Excerpts from a dataset
↓↓↓
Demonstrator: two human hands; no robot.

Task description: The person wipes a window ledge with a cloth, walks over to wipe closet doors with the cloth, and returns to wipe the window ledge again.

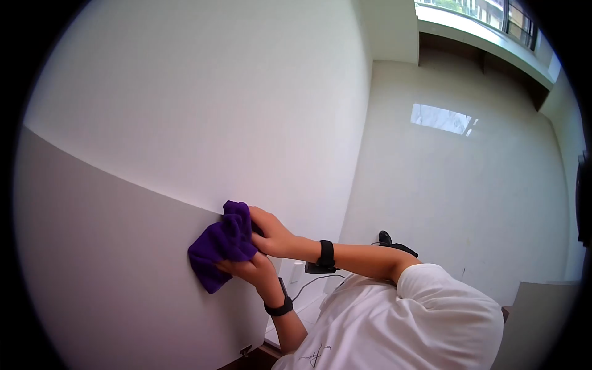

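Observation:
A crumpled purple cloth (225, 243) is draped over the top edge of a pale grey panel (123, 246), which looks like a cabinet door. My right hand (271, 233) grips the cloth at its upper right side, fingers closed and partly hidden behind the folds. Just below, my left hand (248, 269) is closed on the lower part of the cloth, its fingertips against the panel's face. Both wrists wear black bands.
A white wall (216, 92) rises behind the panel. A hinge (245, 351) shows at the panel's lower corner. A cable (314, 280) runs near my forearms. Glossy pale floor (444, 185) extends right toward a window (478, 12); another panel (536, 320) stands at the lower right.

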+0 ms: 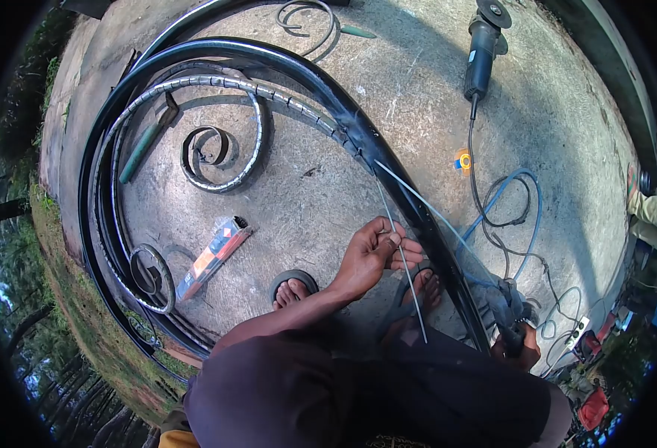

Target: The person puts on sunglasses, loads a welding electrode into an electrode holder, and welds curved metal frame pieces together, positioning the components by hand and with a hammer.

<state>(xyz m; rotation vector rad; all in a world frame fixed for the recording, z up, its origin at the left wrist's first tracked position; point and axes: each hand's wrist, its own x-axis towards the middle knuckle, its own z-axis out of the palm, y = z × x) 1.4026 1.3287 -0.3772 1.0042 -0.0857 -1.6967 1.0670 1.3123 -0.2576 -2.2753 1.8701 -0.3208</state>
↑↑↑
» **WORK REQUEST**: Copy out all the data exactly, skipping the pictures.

» **REPLY**:
Demonstrator: two human hands; no robot.

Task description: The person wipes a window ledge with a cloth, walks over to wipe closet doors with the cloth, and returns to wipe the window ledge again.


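Observation:
A crumpled purple cloth (225, 243) is draped over the top edge of a pale grey panel (123, 246), which looks like a cabinet door. My right hand (271, 233) grips the cloth at its upper right side, fingers closed and partly hidden behind the folds. Just below, my left hand (248, 269) is closed on the lower part of the cloth, its fingertips against the panel's face. Both wrists wear black bands.
A white wall (216, 92) rises behind the panel. A hinge (245, 351) shows at the panel's lower corner. A cable (314, 280) runs near my forearms. Glossy pale floor (444, 185) extends right toward a window (478, 12); another panel (536, 320) stands at the lower right.
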
+0 ms: 

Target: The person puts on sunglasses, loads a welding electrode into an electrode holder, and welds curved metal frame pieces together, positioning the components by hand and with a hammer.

<state>(xyz m; rotation vector rad; all in a world frame fixed for the recording, z up, its origin at the left wrist's first tracked position; point and axes: each hand's wrist, its own x-axis towards the middle knuckle, its own z-axis out of the palm, y = z × x) 1.4026 1.3287 -0.3772 1.0042 -0.0857 -1.6967 1.0670 1.3123 -0.2576 -2.2753 1.8701 -0.3208</state>

There is nothing further to this exercise.